People conform even if the answer is obviously wrong | Normative Social Influence

Does it amaze you that people conform in order to be liked and accepted?

Don’t let fear or embarrassment stop you from sharing your experiences about your alternative health treatment!

It’s easier to follow the crowd rather than risk “looking like a crazy person”. If you just save one person’s life or change the quality of one person’s life, it’s worth it!

Normative Social Influence

Normative social influence can be a very powerful, yet undetected, motivator of behavior, says Wikipedia citing studies:

“Solomon Asch conducted his classic conformity experiments in an attempt to discover if people would still conform when the right answer was obvious. Specifically, he asked participants in his experiment to judge the similarity of lines, an easy task by objective standards. Using confederates, he created the illusion that an entire group of participants believed something that was clearly false (i.e., that dissimilar lines were actually similar). When in this situation, participants conformed over a third of the time on trials where the confederates gave blatantly false answers. When asked to make the judgements in private, participants gave the right answer more than 98% of the time. Asch’s results cannot be explained by informational social influence, because in this case, the task was easy and the answer obvious. Thus, participants were not necessarily looking to others in order to figure out what the right answer was, as informational social influence would predict; instead, they were seeking acceptance and avoiding disapproval. Follow-up interviews with participants of the original Asch studies confirmed this fact; when asked about why they conformed, many participants provided reasons other than a need for accuracy.

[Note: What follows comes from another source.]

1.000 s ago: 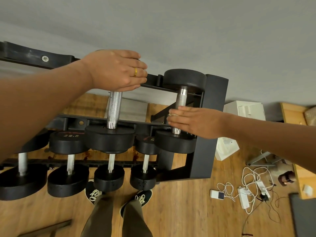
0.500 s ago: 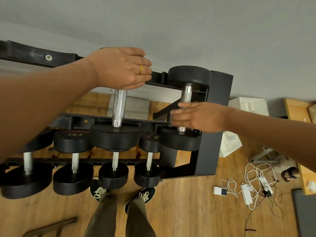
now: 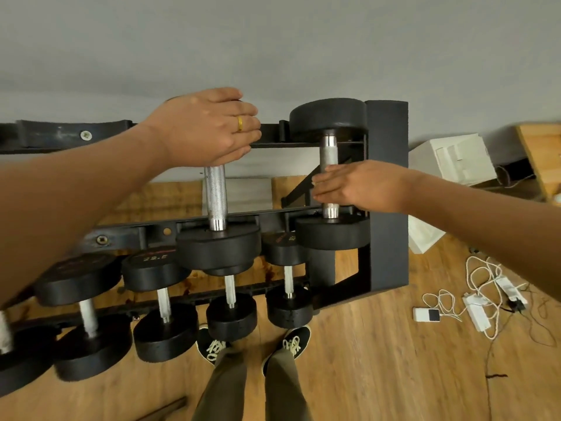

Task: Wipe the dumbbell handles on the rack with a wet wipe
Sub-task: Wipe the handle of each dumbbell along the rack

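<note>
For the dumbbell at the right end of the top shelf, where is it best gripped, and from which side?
Grip the dumbbell by its knurled steel handle, between the two black heads. Come from the front and above: the right hand already lies across it that way, while the rack's end panel blocks the right side.

Both bare forearms reach forward. The left hand (image 3: 206, 129), a gold ring on one finger, is curled closed, knuckles up. The right hand (image 3: 361, 186) stretches in from the right, fingers (image 3: 326, 183) extended and pressed together.
</note>
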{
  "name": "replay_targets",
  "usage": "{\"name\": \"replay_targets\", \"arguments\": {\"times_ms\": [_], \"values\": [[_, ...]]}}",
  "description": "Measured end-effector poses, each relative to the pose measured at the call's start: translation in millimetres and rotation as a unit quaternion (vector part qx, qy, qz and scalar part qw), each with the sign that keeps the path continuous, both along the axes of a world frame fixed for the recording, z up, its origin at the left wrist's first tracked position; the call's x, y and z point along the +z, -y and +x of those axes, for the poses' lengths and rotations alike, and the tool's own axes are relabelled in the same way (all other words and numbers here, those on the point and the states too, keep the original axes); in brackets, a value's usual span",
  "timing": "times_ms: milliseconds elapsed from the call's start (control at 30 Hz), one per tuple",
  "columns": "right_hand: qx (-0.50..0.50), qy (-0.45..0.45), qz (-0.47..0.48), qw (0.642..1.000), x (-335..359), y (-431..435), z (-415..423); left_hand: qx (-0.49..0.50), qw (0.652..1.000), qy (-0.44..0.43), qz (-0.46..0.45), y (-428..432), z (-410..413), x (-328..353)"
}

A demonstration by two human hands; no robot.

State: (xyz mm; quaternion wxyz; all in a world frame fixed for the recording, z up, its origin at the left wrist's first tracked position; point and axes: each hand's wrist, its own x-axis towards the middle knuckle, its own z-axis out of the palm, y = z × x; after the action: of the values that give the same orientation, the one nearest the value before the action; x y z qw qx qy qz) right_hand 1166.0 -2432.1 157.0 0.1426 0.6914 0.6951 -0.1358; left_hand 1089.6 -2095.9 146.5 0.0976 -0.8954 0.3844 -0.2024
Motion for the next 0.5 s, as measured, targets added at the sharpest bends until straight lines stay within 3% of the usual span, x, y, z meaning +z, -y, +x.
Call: {"name": "replay_targets", "arguments": {"times_ms": [133, 233, 500], "values": [[-0.095, -0.027, 0.034, 0.995, 6, -4, -15, 0.029, 0.999, -0.044, 0.015, 3, -3, 7], [-0.170, -0.054, 0.119, 0.977, -1, -8, -34, 0.072, 0.995, -0.063, -0.001, 16, -13, 10], [-0.340, -0.116, 0.319, 0.877, -10, -7, -84, 0.161, 0.975, -0.142, -0.063, 50, -90, -9]]}}
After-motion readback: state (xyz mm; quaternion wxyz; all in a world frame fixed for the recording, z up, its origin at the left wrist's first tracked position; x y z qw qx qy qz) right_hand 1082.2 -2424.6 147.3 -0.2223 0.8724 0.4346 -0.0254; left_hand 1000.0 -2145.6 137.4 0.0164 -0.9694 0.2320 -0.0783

Conformity Informational and Normative Infuence

Informational Social Influence or Social Proof

Wikipedia definitions:

“The effects of social influence can be seen in the tendency of large groups to conform to choices which may be either correct or mistaken, a phenomenon sometimes referred to as herd behavior.”

“Social proof often leads not only to public compliance (conforming to the behavior of others publicly without necessarily believing it is correct) but also private acceptance (conforming out of a genuine belief that others are correct). Social proof is more powerful when being accurate is more important and when others are perceived as especially knowledgeable.”